▸ EXERCISE
Keep only the lines from the start of the data through the line containing "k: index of", and output them exactly.

*** Begin section ***

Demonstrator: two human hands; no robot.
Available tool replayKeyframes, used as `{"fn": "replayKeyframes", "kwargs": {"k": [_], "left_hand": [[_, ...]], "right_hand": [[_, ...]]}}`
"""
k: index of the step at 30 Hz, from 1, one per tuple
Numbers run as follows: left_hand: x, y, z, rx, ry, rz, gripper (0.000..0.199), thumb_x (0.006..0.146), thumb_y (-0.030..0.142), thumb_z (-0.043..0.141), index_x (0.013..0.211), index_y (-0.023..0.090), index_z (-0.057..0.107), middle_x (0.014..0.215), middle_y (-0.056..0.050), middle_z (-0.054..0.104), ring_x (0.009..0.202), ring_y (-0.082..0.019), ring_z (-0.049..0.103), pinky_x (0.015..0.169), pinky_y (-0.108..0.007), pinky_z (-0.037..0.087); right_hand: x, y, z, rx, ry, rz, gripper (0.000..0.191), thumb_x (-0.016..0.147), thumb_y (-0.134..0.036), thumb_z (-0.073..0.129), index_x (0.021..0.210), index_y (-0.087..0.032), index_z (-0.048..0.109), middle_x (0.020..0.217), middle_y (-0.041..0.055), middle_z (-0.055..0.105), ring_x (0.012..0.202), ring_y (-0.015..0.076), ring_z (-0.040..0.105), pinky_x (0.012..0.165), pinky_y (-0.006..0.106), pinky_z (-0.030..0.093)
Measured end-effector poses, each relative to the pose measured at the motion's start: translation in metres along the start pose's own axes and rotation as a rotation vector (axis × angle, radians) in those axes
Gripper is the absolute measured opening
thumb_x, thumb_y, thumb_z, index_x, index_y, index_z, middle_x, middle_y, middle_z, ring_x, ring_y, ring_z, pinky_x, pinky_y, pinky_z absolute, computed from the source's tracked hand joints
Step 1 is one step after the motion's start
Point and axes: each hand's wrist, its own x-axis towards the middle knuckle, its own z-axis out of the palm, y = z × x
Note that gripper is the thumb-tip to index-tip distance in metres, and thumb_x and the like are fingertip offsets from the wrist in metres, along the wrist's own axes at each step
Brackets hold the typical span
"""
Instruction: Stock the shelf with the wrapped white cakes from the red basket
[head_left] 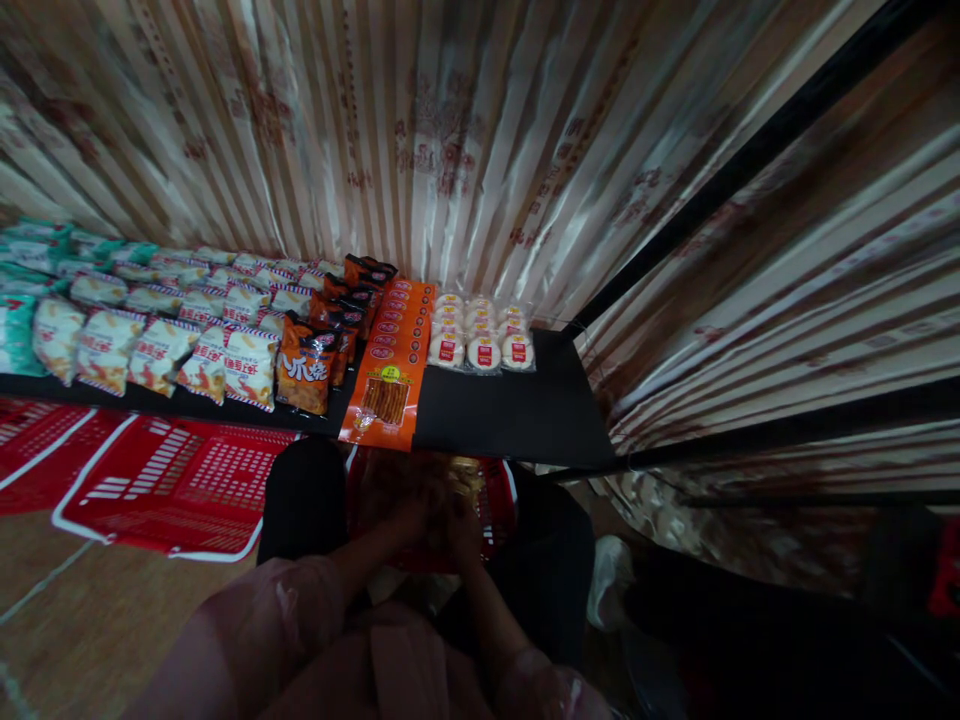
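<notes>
Both my hands reach down into a red basket [504,510] between my knees, under the shelf's front edge. My left hand [411,512] and my right hand [460,522] are close together. Deep shadow hides their fingers, so what they hold, if anything, cannot be made out. Yellowish packets [465,476] lie in the basket just beyond my right hand. Above the hands, an orange snack packet strip [397,350] lies flat and hangs slightly over the edge of the black shelf [510,415].
White round packaged cakes [484,350] stand in rows right of the strip. To its left are orange-brown bags [304,370], white snack bags [250,365] and teal bags [19,330]. Another red basket [217,475] sits on the floor. Black poles [720,185] and a patterned curtain [450,130] border the shelf.
</notes>
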Motion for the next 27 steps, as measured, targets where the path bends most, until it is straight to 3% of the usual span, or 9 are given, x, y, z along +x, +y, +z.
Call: {"fn": "replayKeyframes", "kwargs": {"k": [3,6,10,13,18,27], "left_hand": [[-0.003,0.006,-0.005,-0.047,-0.041,-0.083,0.035,0.073,0.012,0.053,0.108,0.016,0.052,0.105,-0.010,0.064,0.089,-0.019,0.061,0.084,-0.032,0.047],[-0.005,0.012,-0.010,-0.111,0.018,-0.116,0.032,0.078,0.012,0.046,0.109,0.015,0.052,0.108,-0.012,0.063,0.091,-0.018,0.061,0.087,-0.032,0.046],[-0.007,0.015,-0.013,-0.130,0.145,-0.047,0.036,0.079,0.010,0.042,0.113,0.015,0.052,0.119,-0.012,0.059,0.106,-0.021,0.056,0.098,-0.034,0.040],[-0.006,0.015,-0.016,-0.119,0.165,-0.020,0.035,0.080,0.009,0.038,0.111,0.015,0.054,0.122,-0.012,0.058,0.112,-0.021,0.053,0.104,-0.035,0.035],[-0.005,0.017,-0.021,-0.026,0.144,-0.128,0.035,0.084,0.010,0.034,0.115,0.010,0.051,0.123,-0.017,0.056,0.109,-0.022,0.055,0.098,-0.036,0.039],[-0.017,0.031,-0.029,-0.025,0.098,-0.108,0.027,0.091,0.023,0.033,0.097,0.013,0.058,0.102,-0.013,0.064,0.093,-0.020,0.061,0.083,-0.031,0.043]], "right_hand": [[0.000,-0.001,0.000,0.012,0.003,-0.012,0.027,0.073,-0.033,0.045,0.083,-0.019,0.065,0.079,0.0071,0.069,0.075,0.0218,0.063,0.067,0.031,0.047],[-0.002,-0.003,-0.001,-0.022,0.000,-0.024,0.027,0.074,-0.032,0.042,0.081,-0.019,0.064,0.078,0.0070,0.069,0.074,0.0216,0.063,0.067,0.031,0.046],[-0.005,-0.009,-0.006,-0.076,0.000,-0.065,0.030,0.079,-0.033,0.036,0.085,-0.020,0.063,0.078,0.0059,0.069,0.074,0.0204,0.063,0.067,0.030,0.045],[-0.004,-0.018,-0.012,-0.110,-0.030,-0.099,0.035,0.082,-0.035,0.033,0.088,-0.020,0.064,0.083,0.0071,0.070,0.076,0.0204,0.064,0.068,0.030,0.046],[0.000,-0.036,-0.026,-0.074,-0.070,-0.132,0.035,0.081,-0.040,0.037,0.087,-0.020,0.065,0.089,0.0079,0.071,0.081,0.0209,0.064,0.075,0.031,0.047],[0.005,-0.060,-0.047,0.031,-0.087,-0.160,0.029,0.077,-0.040,0.046,0.083,-0.023,0.067,0.088,0.0043,0.072,0.082,0.0202,0.065,0.078,0.031,0.048]]}}
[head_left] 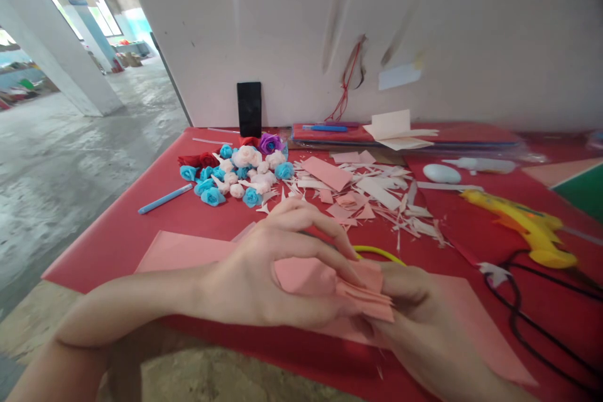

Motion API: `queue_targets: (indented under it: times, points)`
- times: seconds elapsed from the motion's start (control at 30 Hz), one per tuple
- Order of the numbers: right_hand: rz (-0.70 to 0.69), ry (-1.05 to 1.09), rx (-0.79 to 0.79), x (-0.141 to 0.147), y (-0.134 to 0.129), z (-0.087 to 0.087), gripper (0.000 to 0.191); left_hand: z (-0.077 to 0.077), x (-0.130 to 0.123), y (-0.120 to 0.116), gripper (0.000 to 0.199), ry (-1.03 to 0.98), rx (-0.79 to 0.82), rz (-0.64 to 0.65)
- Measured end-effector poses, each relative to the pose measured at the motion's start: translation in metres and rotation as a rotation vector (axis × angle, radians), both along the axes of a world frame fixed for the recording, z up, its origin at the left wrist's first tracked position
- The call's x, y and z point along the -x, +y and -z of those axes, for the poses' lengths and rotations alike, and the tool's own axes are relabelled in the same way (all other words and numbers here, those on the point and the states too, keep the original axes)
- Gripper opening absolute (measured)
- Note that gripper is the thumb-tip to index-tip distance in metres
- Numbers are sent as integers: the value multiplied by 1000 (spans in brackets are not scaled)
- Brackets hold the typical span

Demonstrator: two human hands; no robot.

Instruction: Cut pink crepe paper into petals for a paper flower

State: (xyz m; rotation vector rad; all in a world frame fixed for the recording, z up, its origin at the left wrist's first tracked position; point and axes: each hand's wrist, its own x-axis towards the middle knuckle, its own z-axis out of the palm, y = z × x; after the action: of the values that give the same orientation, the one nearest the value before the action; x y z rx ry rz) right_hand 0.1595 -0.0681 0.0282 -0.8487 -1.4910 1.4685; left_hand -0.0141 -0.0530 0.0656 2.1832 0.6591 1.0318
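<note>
Just above the front part of the table, my left hand (pixel 277 270) arches over from the left, its thumb and fingertips closed on a small stack of folded pink paper (pixel 365 301). From the right, my right hand (pixel 414 314) pinches the same stack at its other end. Several layered edges of the paper show between the hands. Under both hands lie larger pink paper sheets (pixel 188 252), partly covered by my arms. A thin yellow curved piece (pixel 379 255) shows behind the fingers; the rest of it is hidden.
Blue, white, red and purple paper flowers (pixel 247 173) lie at the back left, near a blue pen (pixel 164 199) and an upright phone (pixel 249 108). Paper scraps (pixel 377 191) are strewn behind my hands. A yellow glue gun (pixel 527 226) with a black cord (pixel 516 308) lies right.
</note>
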Motion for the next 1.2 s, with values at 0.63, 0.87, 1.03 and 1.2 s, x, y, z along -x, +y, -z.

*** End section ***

▸ TASK ANSWER
Demonstrator: two human hands; no robot.
Available tool replayKeyframes, used as `{"fn": "replayKeyframes", "kwargs": {"k": [_], "left_hand": [[_, ...]], "right_hand": [[_, ...]]}}`
"""
k: index of the step at 30 Hz, from 1, one per tuple

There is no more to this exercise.